- **Work instruction**: Scan the material below for every line with the string "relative", and copy those lines.
====
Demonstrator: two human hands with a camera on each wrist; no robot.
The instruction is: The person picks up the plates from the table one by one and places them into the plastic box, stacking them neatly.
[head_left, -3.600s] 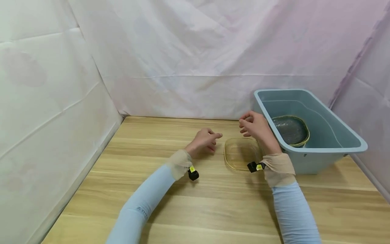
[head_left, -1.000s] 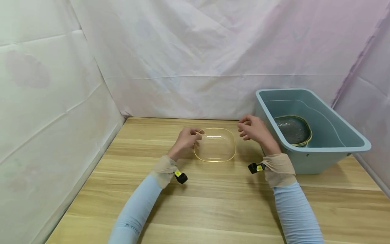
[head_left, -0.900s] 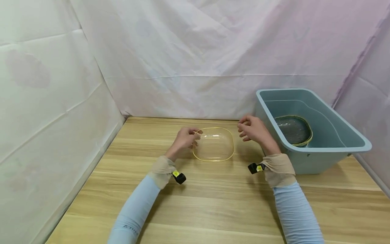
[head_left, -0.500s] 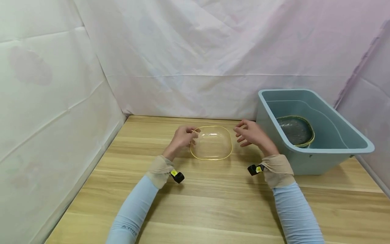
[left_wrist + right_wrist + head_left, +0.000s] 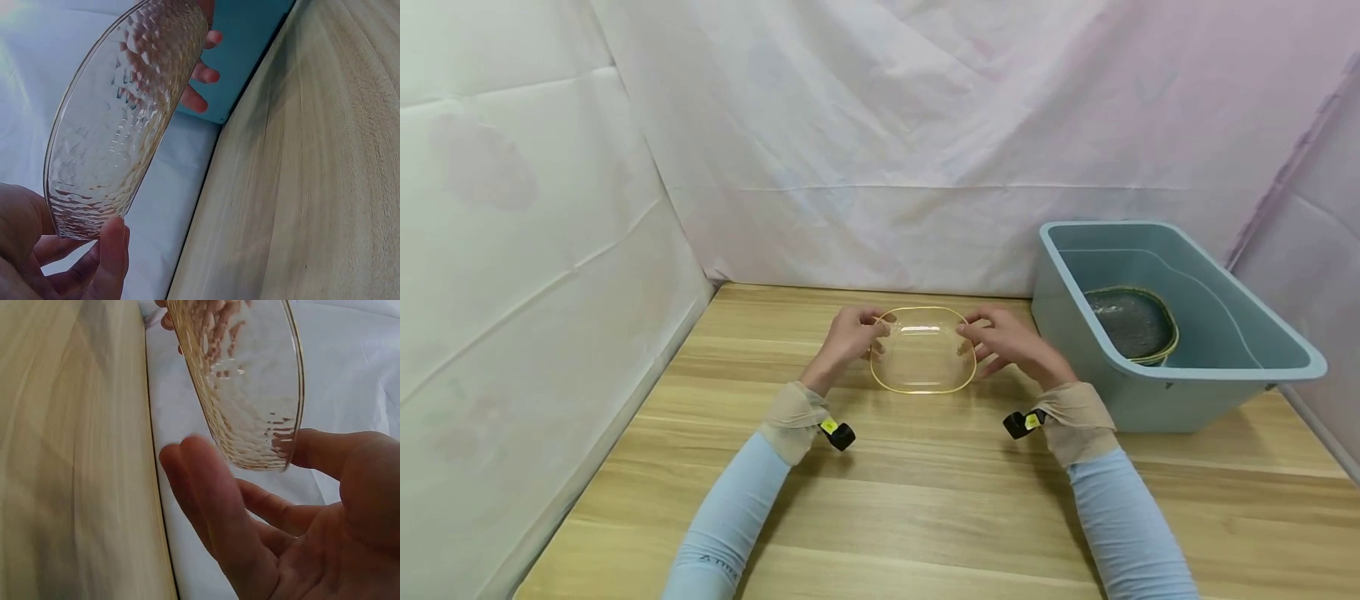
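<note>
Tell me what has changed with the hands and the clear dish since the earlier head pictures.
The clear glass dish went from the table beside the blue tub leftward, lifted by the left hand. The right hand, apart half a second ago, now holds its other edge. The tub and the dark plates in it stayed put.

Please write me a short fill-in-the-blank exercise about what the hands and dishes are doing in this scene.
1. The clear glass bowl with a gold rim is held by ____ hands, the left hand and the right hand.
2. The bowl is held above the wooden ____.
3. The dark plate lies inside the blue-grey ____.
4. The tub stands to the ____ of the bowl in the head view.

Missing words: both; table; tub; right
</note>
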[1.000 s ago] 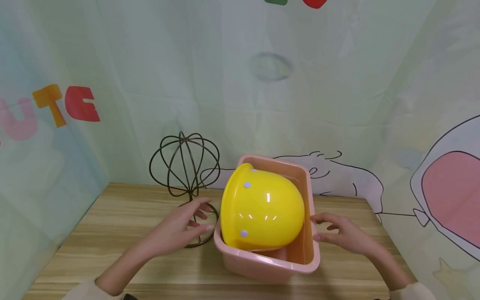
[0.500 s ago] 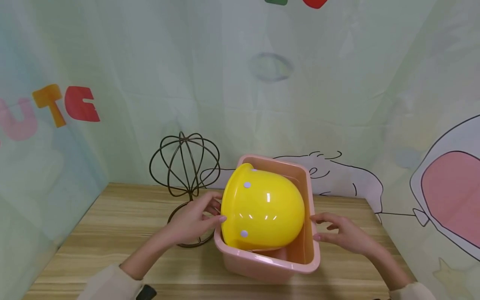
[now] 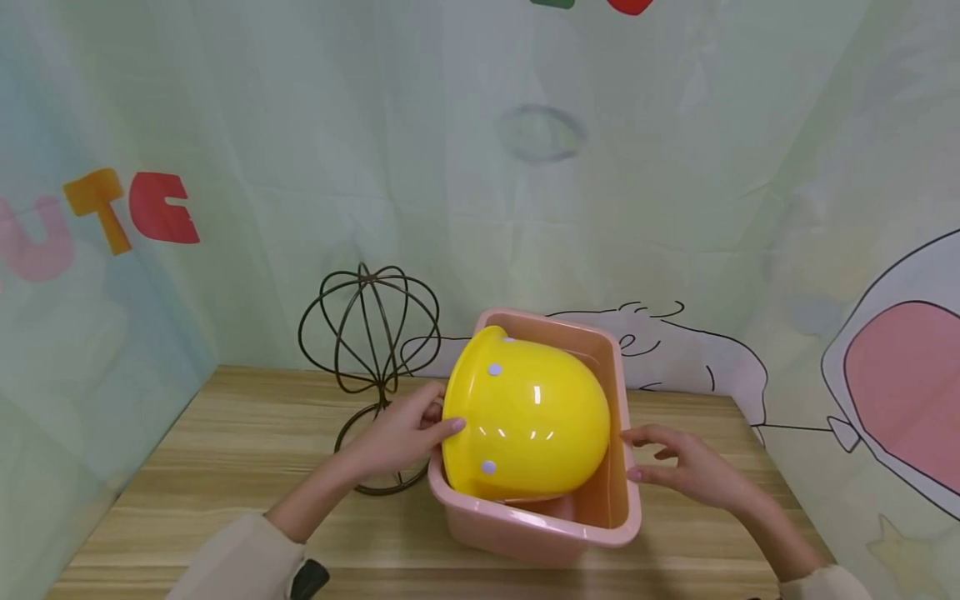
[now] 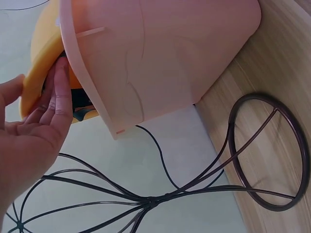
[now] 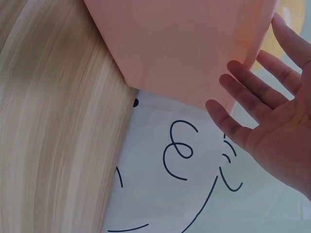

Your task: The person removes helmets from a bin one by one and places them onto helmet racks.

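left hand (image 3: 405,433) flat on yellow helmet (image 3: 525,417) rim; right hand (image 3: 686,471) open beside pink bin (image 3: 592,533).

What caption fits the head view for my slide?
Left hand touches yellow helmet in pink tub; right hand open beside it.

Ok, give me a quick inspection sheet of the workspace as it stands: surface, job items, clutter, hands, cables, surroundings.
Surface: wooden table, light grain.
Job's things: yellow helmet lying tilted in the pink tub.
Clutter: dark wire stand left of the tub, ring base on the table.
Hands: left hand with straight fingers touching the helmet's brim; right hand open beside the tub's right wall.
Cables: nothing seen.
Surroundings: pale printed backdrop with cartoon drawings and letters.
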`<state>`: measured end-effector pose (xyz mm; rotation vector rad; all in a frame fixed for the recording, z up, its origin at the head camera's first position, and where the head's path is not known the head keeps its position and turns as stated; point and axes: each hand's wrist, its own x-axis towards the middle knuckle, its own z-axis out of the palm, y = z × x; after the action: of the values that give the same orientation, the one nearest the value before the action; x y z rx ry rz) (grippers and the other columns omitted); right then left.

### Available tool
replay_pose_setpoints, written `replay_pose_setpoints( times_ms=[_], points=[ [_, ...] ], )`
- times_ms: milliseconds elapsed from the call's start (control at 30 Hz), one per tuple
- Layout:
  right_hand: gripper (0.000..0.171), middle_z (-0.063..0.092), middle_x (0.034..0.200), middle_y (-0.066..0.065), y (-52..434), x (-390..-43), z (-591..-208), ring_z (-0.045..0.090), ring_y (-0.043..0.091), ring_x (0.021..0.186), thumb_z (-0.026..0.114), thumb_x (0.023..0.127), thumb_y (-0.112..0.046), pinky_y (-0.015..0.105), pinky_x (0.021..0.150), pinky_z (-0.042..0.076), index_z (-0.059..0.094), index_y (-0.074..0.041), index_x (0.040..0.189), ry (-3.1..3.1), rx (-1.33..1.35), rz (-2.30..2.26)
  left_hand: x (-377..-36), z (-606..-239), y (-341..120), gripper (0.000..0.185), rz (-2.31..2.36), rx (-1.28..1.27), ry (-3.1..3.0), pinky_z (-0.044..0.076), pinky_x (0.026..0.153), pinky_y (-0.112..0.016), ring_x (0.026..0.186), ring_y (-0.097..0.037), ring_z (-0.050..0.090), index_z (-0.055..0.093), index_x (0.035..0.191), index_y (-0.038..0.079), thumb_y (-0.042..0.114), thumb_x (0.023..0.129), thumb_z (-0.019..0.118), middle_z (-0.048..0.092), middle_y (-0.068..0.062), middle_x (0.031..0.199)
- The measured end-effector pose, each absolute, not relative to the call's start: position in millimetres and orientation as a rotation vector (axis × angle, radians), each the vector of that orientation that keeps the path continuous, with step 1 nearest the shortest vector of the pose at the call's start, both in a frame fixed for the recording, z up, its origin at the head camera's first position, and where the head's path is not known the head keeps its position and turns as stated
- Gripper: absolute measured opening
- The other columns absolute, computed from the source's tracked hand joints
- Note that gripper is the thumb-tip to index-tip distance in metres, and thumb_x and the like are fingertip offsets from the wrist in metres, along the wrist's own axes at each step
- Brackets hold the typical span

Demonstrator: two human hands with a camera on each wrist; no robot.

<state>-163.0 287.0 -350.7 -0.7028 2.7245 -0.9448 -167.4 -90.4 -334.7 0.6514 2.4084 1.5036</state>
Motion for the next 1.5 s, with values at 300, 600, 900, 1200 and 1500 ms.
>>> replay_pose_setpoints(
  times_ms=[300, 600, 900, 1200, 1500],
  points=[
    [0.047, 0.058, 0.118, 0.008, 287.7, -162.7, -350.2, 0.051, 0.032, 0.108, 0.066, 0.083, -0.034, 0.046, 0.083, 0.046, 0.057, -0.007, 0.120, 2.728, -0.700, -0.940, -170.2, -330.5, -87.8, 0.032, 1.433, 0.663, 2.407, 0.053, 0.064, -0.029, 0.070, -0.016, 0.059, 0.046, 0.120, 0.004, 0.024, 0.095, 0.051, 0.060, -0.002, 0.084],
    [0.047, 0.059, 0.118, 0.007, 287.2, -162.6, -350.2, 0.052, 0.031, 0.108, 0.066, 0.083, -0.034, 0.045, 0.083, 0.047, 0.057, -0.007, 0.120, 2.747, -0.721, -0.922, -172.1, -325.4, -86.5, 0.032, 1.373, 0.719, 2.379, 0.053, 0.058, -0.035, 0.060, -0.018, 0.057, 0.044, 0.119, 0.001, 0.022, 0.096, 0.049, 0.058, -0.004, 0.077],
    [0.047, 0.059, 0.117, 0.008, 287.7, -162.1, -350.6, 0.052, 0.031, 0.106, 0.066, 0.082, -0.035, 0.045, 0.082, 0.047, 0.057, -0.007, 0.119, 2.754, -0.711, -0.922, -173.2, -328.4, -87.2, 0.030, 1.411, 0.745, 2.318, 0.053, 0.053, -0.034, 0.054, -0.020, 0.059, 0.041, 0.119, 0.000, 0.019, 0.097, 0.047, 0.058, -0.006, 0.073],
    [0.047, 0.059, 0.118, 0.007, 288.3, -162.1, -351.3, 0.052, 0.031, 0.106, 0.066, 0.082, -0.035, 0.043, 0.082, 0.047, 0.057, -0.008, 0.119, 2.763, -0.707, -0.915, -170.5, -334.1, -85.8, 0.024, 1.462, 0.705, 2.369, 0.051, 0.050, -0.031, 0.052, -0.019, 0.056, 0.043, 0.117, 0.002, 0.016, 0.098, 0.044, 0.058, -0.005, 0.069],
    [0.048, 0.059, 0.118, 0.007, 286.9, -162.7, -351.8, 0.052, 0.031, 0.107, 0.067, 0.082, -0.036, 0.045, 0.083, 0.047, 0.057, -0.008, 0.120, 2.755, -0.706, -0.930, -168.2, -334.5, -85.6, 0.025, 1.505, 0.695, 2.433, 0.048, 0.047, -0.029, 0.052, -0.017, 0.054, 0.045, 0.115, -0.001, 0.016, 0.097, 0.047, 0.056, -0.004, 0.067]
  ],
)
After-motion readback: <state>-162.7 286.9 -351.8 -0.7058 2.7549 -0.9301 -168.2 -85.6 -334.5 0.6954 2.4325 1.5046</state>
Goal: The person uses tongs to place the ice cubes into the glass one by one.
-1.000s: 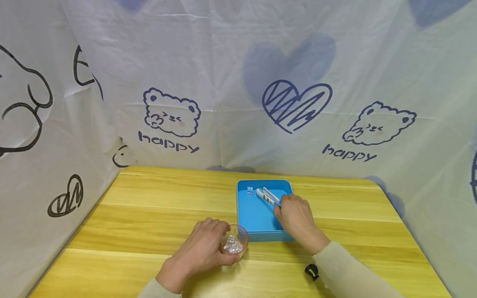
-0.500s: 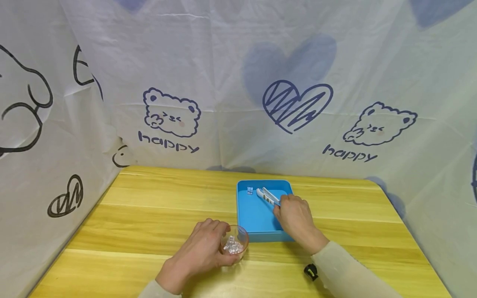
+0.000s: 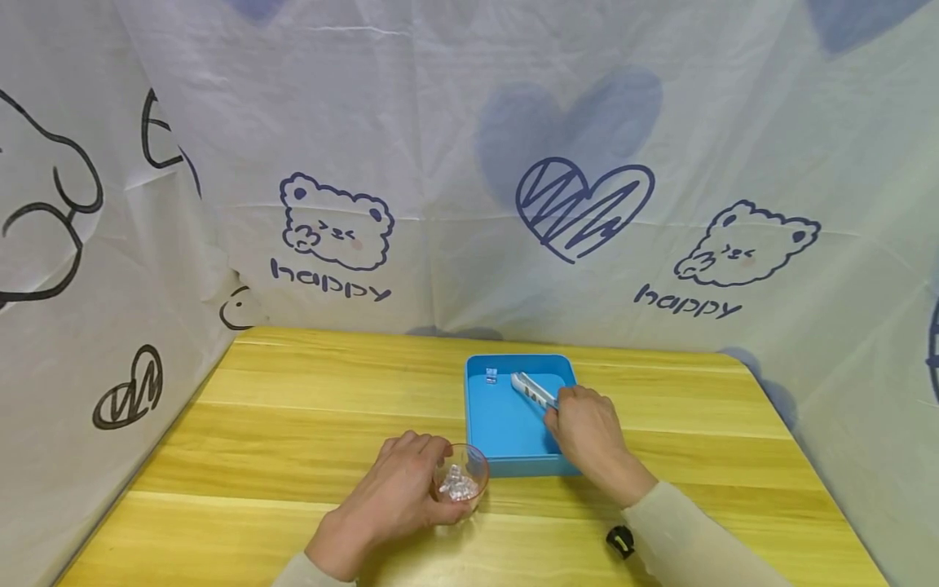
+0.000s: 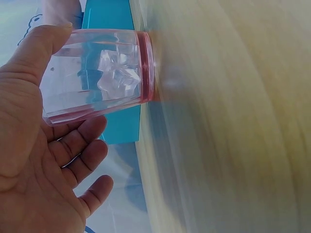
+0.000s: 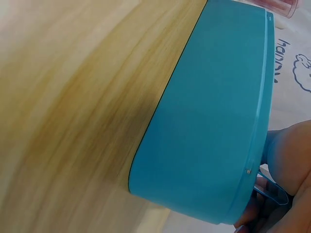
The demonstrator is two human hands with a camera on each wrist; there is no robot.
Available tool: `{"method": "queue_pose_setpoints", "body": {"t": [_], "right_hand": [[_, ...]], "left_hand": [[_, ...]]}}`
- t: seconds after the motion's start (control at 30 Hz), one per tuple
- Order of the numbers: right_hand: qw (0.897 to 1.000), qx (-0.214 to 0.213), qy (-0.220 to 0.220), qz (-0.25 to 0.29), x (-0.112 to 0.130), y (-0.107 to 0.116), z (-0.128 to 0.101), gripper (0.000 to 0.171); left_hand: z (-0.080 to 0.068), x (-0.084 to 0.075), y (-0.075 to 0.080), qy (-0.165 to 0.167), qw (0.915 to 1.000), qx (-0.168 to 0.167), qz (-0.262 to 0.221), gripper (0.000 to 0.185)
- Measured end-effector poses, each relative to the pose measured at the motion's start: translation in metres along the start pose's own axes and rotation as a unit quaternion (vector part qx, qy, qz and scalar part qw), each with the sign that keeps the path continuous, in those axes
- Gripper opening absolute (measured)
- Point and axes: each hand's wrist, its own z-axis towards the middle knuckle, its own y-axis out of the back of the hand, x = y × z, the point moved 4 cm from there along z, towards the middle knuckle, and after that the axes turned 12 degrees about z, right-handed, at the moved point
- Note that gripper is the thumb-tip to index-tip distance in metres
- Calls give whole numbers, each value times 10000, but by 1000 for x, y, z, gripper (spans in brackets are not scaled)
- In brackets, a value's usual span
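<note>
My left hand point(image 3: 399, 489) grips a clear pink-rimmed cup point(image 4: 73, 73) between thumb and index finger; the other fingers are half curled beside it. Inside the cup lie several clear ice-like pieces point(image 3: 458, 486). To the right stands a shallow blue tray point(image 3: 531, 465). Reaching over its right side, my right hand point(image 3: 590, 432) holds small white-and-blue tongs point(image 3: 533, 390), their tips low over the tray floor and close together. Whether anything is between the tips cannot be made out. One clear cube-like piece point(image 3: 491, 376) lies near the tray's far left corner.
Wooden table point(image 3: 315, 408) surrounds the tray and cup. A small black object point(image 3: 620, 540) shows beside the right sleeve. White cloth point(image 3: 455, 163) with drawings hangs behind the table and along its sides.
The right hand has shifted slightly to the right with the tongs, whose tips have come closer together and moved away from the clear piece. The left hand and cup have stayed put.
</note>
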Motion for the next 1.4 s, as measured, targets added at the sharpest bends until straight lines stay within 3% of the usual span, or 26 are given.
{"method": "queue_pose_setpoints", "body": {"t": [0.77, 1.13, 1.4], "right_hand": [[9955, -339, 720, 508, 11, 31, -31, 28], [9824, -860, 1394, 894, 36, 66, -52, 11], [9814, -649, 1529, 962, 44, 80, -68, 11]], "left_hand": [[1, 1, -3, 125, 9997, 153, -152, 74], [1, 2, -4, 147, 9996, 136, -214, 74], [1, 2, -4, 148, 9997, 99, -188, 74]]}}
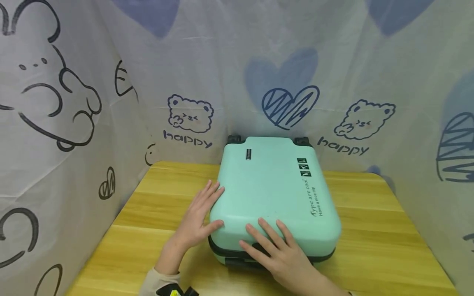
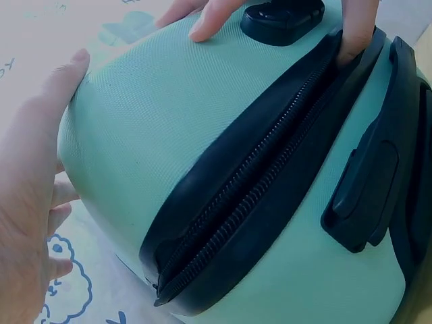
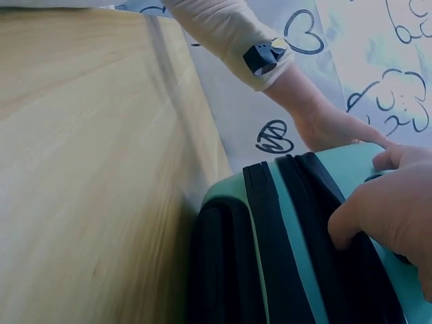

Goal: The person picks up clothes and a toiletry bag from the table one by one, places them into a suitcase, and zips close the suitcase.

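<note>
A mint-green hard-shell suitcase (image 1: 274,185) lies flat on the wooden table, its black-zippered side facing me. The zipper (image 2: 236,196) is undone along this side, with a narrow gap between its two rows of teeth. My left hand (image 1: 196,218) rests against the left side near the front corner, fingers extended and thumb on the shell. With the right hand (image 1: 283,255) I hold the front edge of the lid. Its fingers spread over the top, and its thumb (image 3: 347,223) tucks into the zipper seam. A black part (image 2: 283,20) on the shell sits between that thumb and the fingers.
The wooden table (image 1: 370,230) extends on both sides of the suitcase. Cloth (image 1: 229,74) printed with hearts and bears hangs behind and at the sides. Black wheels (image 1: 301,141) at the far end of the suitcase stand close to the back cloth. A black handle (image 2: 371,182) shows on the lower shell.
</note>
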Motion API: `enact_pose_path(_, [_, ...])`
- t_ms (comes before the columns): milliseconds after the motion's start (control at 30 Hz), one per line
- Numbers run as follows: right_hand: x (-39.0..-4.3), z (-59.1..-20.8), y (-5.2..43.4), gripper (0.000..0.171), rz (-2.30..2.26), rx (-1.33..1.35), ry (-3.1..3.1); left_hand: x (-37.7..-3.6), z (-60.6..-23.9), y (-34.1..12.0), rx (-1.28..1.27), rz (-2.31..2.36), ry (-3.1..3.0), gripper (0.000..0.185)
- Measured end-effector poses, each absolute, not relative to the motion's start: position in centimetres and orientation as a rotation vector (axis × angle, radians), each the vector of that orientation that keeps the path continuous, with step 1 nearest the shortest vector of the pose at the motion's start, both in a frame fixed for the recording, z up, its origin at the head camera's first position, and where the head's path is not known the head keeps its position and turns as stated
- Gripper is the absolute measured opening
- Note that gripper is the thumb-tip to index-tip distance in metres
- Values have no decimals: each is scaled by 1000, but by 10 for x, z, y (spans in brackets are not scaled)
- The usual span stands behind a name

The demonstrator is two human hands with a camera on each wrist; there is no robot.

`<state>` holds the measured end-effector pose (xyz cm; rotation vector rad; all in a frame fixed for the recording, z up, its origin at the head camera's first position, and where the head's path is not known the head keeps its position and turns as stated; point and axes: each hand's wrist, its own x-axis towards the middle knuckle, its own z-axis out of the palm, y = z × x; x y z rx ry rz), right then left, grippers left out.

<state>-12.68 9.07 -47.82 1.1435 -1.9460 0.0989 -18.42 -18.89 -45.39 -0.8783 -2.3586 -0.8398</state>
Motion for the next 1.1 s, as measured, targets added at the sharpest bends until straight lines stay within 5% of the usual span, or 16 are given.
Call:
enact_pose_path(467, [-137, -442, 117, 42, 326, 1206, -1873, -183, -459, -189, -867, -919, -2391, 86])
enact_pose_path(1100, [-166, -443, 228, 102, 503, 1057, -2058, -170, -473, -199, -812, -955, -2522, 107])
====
- **Response**:
- The measured end-effector pose, each absolute, not relative to the call's start: position in millimetres and orientation as a rotation vector (axis × angle, radians), each the vector of that orientation that keeps the path continuous, with step 1 nearest the shortest vector of the pose at the call's start, both in a frame fixed for the recording, z up, its origin at the head camera's first position, and where the head's path is not known the head keeps its position and turns as stated
- Measured end-effector poses, each relative to the pose measured at the motion's start: translation in metres along the start pose's own axes and rotation as a unit quaternion (vector part qx, qy, qz and scalar part qw), each with the sign that keeps the path continuous, in those axes
- Measured end-effector poses, each absolute, not relative to the motion's start: position in centimetres and orientation as a rotation vector (axis × angle, radians), each the vector of that orientation that keeps the path continuous, with step 1 nearest the shortest vector of the pose at the motion's start, both in a frame fixed for the recording, z up, its origin at the head camera's first position, and where the head's path is not known the head keeps its position and turns as stated

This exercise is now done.